== Dataset extract
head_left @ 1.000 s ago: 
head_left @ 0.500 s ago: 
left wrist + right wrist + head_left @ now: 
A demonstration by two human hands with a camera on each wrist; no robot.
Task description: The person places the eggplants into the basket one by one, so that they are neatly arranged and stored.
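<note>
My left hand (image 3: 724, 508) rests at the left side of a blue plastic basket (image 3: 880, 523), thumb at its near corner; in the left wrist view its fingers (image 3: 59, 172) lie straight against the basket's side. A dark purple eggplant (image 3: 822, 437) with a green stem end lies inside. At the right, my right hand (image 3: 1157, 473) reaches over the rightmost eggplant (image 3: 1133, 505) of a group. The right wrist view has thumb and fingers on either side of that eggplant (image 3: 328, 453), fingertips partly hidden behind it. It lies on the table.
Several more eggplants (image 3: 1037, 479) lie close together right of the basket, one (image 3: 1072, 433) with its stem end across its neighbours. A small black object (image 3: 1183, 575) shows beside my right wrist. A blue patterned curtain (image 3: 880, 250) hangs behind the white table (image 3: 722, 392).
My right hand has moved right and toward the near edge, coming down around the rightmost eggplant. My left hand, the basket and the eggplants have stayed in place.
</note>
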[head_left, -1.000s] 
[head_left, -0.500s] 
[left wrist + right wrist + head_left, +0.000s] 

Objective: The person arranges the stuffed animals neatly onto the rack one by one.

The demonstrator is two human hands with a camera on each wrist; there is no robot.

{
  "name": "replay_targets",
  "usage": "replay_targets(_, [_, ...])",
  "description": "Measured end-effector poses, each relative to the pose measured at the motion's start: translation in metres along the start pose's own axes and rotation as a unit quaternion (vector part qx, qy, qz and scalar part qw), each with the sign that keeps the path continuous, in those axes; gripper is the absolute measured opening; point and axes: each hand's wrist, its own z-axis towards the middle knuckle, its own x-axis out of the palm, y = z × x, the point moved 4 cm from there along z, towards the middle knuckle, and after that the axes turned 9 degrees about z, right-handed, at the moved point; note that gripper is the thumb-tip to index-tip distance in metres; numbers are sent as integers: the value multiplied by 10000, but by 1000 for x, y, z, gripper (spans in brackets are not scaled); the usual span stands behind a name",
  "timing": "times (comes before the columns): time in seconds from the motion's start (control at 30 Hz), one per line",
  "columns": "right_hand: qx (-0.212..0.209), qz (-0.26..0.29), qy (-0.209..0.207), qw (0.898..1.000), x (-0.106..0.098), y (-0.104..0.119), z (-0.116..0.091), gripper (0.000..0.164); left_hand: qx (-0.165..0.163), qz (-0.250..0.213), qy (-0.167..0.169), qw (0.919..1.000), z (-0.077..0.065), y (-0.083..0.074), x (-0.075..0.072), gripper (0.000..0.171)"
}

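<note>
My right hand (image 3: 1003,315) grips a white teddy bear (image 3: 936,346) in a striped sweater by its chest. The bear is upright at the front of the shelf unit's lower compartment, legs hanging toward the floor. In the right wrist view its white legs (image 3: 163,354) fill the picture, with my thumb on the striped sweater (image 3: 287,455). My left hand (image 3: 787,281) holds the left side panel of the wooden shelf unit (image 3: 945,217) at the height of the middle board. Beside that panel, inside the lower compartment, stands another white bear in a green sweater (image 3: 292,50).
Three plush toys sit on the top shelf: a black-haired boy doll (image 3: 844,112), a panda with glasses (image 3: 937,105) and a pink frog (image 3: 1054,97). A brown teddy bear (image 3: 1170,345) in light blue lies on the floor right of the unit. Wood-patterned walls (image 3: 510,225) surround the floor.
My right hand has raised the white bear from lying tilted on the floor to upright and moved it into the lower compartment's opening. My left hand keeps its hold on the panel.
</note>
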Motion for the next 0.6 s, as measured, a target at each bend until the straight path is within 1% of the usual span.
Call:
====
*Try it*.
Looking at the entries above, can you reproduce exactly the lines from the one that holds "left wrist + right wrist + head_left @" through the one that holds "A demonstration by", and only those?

*Answer to the exercise*.
left wrist + right wrist + head_left @ now: 
A demonstration by two human hands with a camera on each wrist; no robot.

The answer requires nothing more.